▶ [WHAT TO DO]
Look through the data below and return each line where "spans" appears.

▶ [DATASET RECORDS]
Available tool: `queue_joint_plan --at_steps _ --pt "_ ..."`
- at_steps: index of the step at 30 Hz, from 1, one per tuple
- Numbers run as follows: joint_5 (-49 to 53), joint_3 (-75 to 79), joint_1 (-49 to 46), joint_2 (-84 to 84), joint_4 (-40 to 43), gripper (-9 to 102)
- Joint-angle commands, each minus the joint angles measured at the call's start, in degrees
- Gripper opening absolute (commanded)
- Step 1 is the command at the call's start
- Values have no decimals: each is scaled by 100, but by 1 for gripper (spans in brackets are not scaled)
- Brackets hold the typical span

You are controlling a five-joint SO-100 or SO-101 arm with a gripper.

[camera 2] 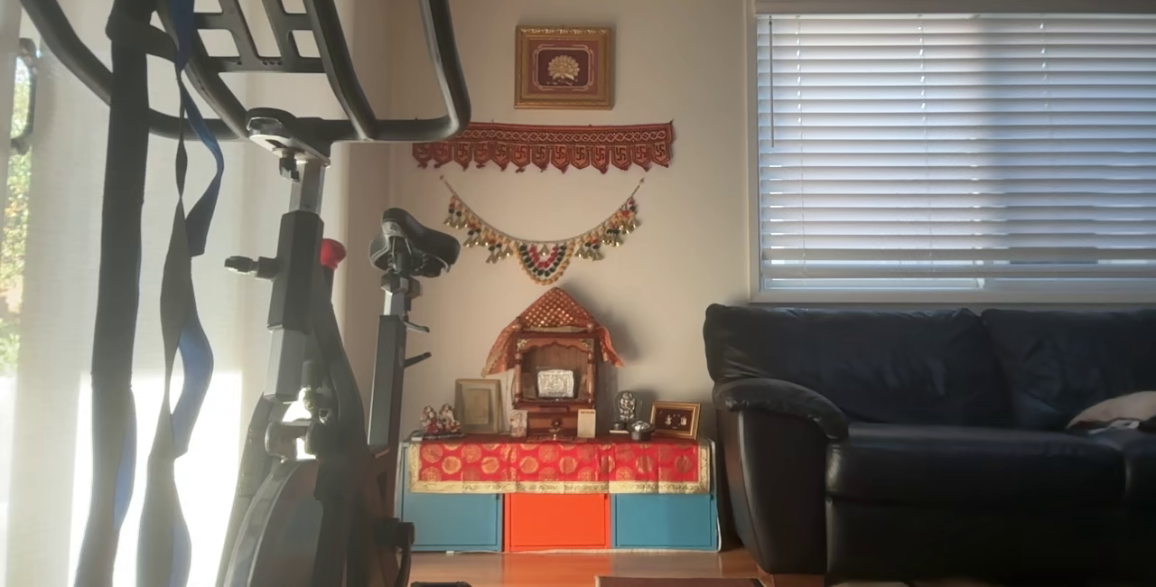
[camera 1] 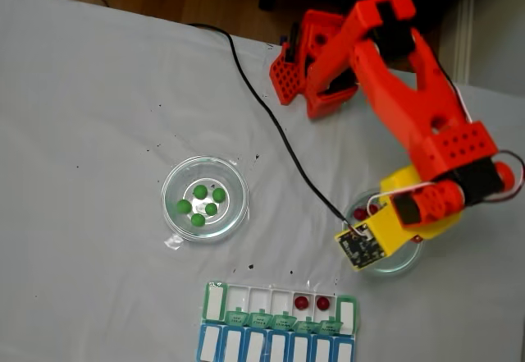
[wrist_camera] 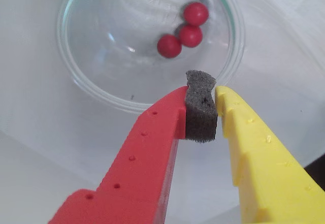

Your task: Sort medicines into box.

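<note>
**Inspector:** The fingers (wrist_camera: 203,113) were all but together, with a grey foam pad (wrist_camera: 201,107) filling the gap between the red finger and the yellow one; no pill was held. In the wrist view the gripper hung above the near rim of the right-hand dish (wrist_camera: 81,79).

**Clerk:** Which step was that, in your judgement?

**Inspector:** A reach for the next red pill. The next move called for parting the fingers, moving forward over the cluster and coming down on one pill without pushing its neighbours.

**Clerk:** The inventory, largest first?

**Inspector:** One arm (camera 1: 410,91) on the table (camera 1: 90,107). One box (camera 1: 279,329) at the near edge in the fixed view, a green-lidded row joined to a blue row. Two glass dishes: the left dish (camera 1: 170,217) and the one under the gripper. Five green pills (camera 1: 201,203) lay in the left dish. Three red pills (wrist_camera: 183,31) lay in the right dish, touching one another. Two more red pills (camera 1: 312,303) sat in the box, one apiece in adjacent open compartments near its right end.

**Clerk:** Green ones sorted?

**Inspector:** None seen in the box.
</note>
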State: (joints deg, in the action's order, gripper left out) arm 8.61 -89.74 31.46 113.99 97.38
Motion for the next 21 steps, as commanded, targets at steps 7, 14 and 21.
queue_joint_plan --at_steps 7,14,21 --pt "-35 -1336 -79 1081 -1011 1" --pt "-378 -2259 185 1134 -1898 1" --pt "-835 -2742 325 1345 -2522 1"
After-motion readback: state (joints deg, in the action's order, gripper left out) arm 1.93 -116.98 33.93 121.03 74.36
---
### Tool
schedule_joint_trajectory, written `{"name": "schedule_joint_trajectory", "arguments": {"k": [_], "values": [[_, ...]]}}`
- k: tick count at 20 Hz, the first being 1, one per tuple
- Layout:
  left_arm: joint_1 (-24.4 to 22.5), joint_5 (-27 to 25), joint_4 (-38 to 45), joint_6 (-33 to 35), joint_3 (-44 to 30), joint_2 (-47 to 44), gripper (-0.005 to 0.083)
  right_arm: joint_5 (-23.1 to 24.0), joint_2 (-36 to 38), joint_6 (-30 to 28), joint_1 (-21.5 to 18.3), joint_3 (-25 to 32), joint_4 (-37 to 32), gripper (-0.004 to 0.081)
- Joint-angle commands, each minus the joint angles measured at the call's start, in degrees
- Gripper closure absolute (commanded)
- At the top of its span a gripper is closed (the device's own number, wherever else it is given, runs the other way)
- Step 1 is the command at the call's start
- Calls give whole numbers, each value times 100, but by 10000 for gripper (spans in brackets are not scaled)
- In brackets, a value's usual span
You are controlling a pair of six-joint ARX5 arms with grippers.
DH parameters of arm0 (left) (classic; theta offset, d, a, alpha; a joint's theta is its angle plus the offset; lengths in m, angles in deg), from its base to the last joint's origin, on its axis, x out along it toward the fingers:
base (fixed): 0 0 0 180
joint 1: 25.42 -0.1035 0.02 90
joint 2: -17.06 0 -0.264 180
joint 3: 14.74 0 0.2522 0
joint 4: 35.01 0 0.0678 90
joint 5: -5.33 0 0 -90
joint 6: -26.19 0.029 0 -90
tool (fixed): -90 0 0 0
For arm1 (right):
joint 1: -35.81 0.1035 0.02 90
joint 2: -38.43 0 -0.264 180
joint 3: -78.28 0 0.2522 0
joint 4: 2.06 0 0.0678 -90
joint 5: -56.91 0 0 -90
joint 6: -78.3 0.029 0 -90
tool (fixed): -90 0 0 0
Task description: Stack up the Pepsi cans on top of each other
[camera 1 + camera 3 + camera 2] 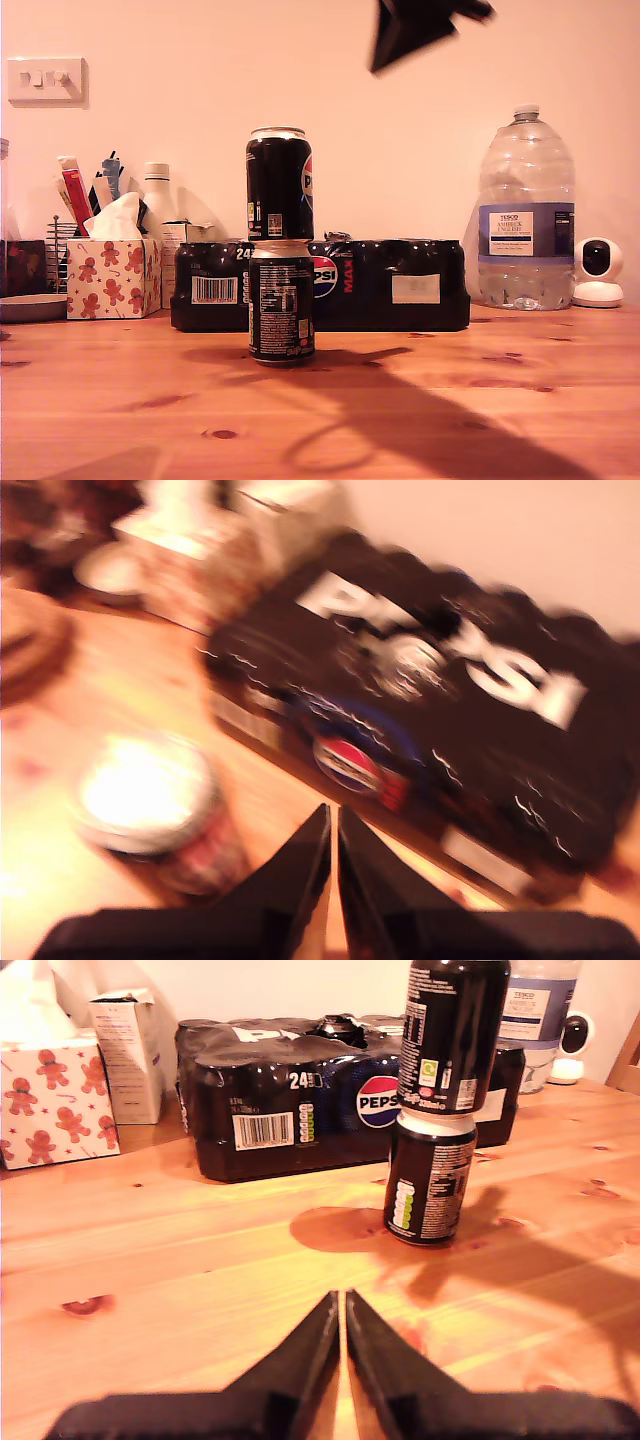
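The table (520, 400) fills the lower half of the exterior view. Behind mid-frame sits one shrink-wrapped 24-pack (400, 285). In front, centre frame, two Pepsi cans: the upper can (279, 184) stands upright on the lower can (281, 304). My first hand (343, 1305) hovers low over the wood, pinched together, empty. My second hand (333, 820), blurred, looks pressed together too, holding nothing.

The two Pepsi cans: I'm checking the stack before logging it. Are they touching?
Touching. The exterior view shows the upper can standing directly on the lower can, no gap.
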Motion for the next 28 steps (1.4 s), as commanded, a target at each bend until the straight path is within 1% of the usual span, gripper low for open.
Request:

▶ [YOUR SOLUTION]
- Values have no decimals: each is scaled by 100, but by 1 for gripper (spans in brackets are not scaled)
- Calls give whole numbers, each value times 100, but by 10000 for gripper (spans in brackets are not scaled)

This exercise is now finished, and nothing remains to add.